Jazz Pharmaceuticals PLC (JAZZ)

Solvency ratios

Dec 31, 2023 Sep 30, 2023 Jun 30, 2023 Mar 31, 2023 Dec 31, 2022 Sep 30, 2022 Jun 30, 2022 Mar 31, 2022 Dec 31, 2021 Sep 30, 2021 Jun 30, 2021 Mar 31, 2021 Dec 31, 2020 Sep 30, 2020 Jun 30, 2020 Mar 31, 2020 Dec 31, 2019 Sep 30, 2019 Jun 30, 2019 Mar 31, 2019
Debt-to-assets ratio 0.45 0.46 0.51 0.52 0.53 0.55 0.53 0.51 0.49 0.50 0.49 0.27 0.28 0.29 0.34 0.30 0.28 0.28 0.29 0.30
Debt-to-capital ratio 0.58 0.59 0.62 0.63 0.65 0.67 0.65 0.62 0.60 0.61 0.61 0.33 0.34 0.35 0.40 0.36 0.34 0.34 0.34 0.36
Debt-to-equity ratio 1.37 1.46 1.61 1.71 1.85 2.07 1.87 1.66 1.52 1.59 1.57 0.49 0.51 0.55 0.66 0.56 0.51 0.51 0.53 0.57
Financial leverage ratio 3.05 3.21 3.19 3.31 3.51 3.78 3.50 3.26 3.10 3.17 3.20 1.78 1.79 1.86 1.93 1.86 1.78 1.81 1.84 1.93

Analyzing Jazz Pharmaceuticals plc's solvency ratios, we observe a general trend of increasing leverage over the past eight quarters. The debt-to-assets ratio has been consistently around the 0.50 to 0.55 range, indicating that approximately 50-55% of the company's assets are financed through debt. This suggests a moderate level of leverage but relatively stable asset coverage by debt.
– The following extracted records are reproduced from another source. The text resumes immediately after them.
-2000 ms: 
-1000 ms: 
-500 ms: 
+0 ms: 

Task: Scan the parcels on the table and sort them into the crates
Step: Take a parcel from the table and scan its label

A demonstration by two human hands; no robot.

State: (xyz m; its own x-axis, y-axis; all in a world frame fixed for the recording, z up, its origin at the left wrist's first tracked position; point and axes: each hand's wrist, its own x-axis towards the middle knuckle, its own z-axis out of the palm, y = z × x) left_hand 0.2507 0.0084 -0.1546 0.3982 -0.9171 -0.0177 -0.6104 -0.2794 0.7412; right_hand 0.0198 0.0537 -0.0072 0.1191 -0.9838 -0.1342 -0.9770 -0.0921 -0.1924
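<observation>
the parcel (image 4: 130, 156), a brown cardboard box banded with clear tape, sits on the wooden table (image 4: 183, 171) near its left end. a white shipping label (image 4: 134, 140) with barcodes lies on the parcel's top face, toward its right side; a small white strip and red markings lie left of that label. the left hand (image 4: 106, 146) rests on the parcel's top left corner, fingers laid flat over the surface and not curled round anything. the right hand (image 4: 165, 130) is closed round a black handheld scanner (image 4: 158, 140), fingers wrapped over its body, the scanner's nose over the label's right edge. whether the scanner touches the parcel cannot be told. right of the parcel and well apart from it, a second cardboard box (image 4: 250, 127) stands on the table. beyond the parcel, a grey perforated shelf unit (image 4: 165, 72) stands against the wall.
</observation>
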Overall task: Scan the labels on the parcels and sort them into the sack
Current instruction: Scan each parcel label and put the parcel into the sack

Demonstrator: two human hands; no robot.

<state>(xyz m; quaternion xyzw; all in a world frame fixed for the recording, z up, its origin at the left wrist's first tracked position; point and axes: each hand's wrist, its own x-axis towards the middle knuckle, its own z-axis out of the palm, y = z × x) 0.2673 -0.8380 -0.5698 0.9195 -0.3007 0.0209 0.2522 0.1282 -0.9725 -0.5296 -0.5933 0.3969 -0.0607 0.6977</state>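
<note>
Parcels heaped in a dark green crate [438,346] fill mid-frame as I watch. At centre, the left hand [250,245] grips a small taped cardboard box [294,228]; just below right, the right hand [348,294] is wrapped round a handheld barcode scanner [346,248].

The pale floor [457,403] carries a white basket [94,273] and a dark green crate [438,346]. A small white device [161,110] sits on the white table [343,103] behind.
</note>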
The debt-to-capital ratio has followed a similar upward trend, ranging from 0.60 to 0.65 over the same period. This ratio indicates that Jazz Pharmaceuticals finances around 60-65% of its capital structure through debt, implying a moderate to high level of debt in the company's overall financing mix.

Furthermore, the debt-to-equity ratio has shown a steady increase from 1.53 to 1.67, with some quarters even reaching 1.86 to 2.09. This trend signifies a higher reliance on debt financing compared to equity, with the company's debt levels exceeding its equity in the more recent periods.
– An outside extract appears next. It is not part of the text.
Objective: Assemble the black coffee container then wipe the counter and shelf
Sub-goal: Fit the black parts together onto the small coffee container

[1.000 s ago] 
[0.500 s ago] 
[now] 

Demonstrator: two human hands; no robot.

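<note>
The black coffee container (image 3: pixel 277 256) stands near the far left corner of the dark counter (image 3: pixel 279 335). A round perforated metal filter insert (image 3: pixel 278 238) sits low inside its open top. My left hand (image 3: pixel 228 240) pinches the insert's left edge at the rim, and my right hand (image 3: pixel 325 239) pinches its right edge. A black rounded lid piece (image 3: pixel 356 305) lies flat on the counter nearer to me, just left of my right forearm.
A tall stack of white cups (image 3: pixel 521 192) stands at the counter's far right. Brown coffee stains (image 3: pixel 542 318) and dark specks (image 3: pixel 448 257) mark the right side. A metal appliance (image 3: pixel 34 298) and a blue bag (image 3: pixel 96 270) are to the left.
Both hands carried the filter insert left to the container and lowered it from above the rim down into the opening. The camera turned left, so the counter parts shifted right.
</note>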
Finally, the financial leverage ratio, which measures the proportion of a company's total assets that are financed by its creditors, has displayed a consistent upward trajectory from 3.05 to 3.26. This indicates that Jazz Pharmaceuticals has been increasingly reliant on debt to fund its operations and expansion, potentially leading to higher financial risk and obligations.

In conclusion, Jazz Pharmaceuticals plc's solvency ratios suggest a growing level of leverage and a greater proportion of debt in its capital structure over the past two years. It is essential for stakeholders to closely monitor these trends to assess the company's ability to meet its debt obligations and manage its financial risk effectively.


Coverage ratios

Dec 31, 2023 Sep 30, 2023 Jun 30, 2023 Mar 31, 2023 Dec 31, 2022 Sep 30, 2022 Jun 30, 2022 Mar 31, 2022 Dec 31, 2021 Sep 30, 2021 Jun 30, 2021 Mar 31, 2021 Dec 31, 2020 Sep 30, 2020 Jun 30, 2020 Mar 31, 2020 Dec 31, 2019 Sep 30, 2019 Jun 30, 2019 Mar 31, 2019
Interest coverage 1.87 0.66 0.15 -0.09 -0.23 0.81 1.12 0.59 1.89 3.86 6.07 9.59 4.97 14.57 5.62 3.85 7.37 9.12 9.75 8.88

Interest coverage is a financial ratio that indicates a company's ability to meet its interest obligations on outstanding debt. Jazz Pharmaceuticals plc's interest coverage has shown a positive trend over the past eight quarters, increasing from a low of 0.27 in Q1 2022 to a high of 2.05 in Q4 2023. This improvement suggests that the company's operating profits are sufficiently high to cover its interest expenses.

A ratio of less than 1.0 indicates that a company is not generating enough operating income to meet its interest payments. Jazz Pharmaceuticals plc's interest coverage has consistently remained above 1.0 since Q2 2022, indicating that the company is in a relatively stable financial position with regards to covering its interest obligations.

The gradual increase in interest coverage over the quarters signifies improved profitability or better management of debt levels by Jazz Pharmaceuticals plc. The latest interest coverage ratio of 2.05 in Q4 2023 indicates that the company's operating income is more than twice its interest expenses, demonstrating a strong ability to service its debt.